WHAT YOU NEED TO DO. Using the records below, write out only the lines from the line containing "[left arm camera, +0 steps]" up to and including the line containing "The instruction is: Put", exactly, with no pictures.

RECORDS FOR THE TASK.
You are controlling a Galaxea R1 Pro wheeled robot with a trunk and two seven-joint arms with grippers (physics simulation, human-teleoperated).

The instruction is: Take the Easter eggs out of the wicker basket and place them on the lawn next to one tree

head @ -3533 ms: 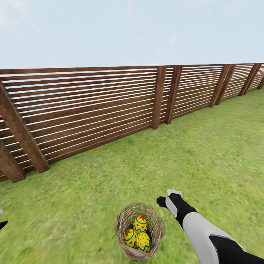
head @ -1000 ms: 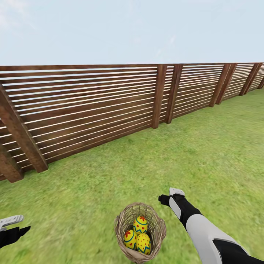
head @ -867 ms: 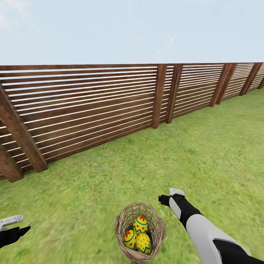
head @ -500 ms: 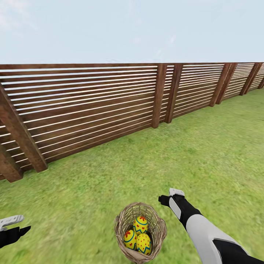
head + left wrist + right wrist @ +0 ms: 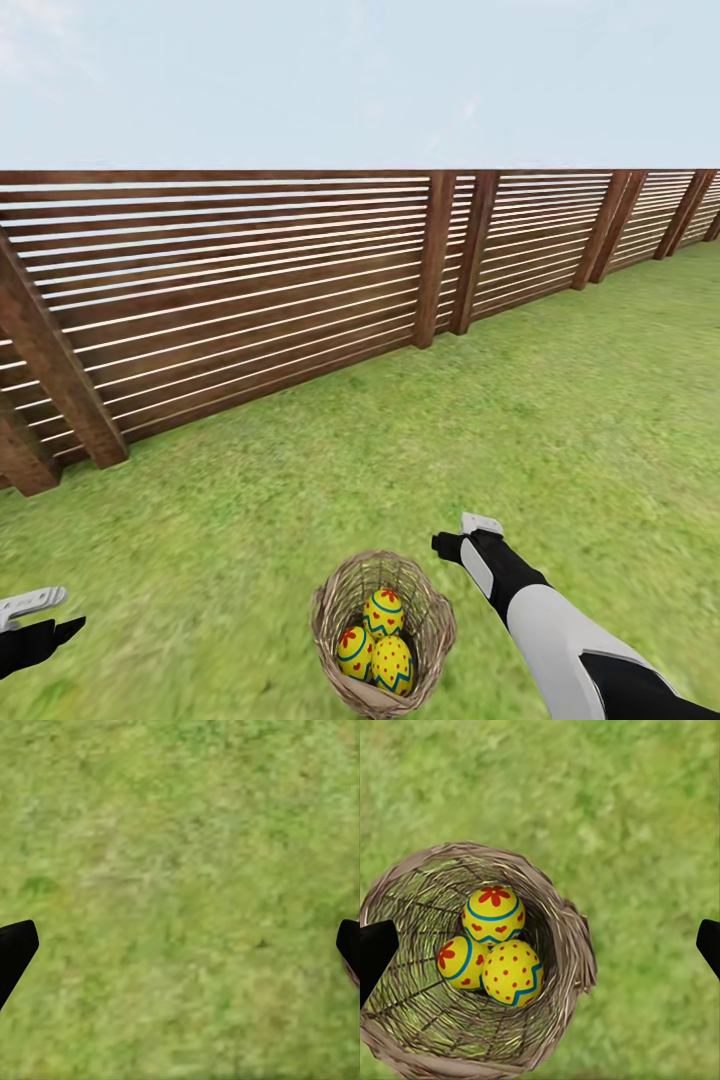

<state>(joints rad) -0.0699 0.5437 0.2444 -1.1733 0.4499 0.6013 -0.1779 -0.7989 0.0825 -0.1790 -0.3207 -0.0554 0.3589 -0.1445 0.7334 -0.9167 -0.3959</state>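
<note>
1. A wicker basket (image 5: 383,633) stands upright on the lawn (image 5: 560,420) directly in front of the robot, mouth open to the sky, its three Easter eggs (image 5: 380,646) nestled together at the bottom, touching one another.

2. The right gripper (image 5: 463,541) hovers just beside the basket's rim; its wrist camera looks straight down into the weave at the eggs (image 5: 493,946), a stance that suggests a reach for the first egg is being lined up.

3. Its jaws stand wide apart, the dark fingertips (image 5: 375,952) barely entering at opposite edges of the wrist view, gripping nothing.

4. The left gripper (image 5: 35,618) waits low and well apart from the basket, jaws likewise spread and empty over bare grass (image 5: 180,885).

5. A brown slatted fence (image 5: 250,290) closes off the background; the left arm is cut off by the frame, and the basket's lower wall (image 5: 472,1057) runs out of the wrist picture.
</note>
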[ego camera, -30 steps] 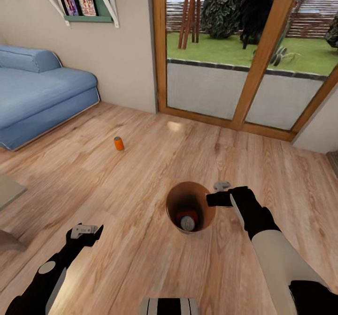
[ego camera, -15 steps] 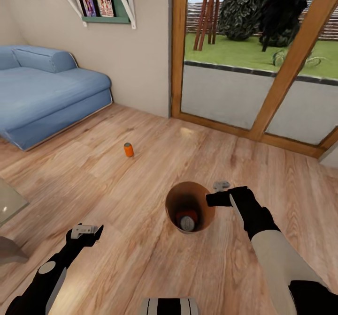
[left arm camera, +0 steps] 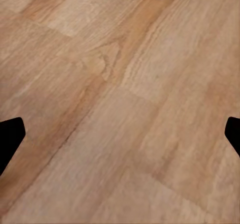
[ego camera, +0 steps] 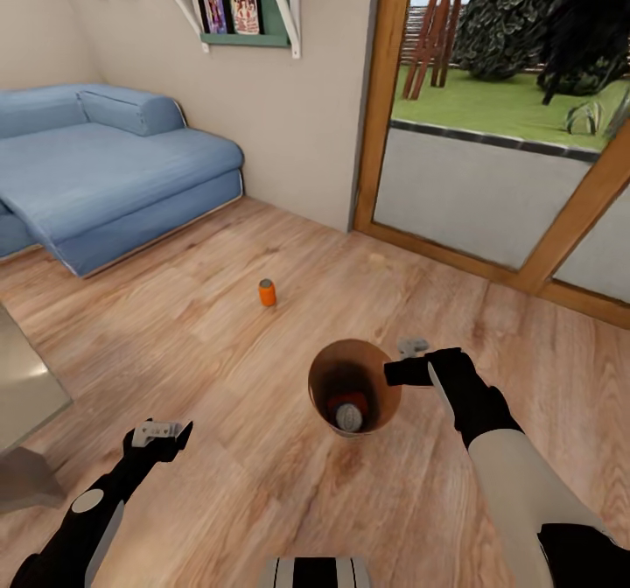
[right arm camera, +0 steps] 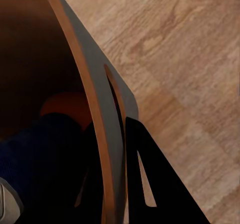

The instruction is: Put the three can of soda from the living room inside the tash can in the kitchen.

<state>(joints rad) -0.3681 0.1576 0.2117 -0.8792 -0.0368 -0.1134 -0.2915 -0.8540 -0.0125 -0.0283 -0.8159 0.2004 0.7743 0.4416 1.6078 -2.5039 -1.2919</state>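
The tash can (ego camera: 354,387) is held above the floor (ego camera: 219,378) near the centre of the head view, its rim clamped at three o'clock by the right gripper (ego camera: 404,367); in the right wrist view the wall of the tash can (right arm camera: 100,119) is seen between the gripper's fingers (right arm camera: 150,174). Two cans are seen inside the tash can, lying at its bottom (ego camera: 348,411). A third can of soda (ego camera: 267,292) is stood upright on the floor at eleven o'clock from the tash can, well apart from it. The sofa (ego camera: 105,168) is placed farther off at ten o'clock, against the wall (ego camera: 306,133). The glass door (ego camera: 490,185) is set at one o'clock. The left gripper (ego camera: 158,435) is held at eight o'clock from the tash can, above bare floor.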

TASK OUTPUT.
[left arm camera, +0 steps] 
[ego camera, +0 steps] 
[right arm camera, +0 steps] 

The instruction is: Put the three can of soda from the living room inside the tash can in the kitchen.

The response to the exercise is now finished.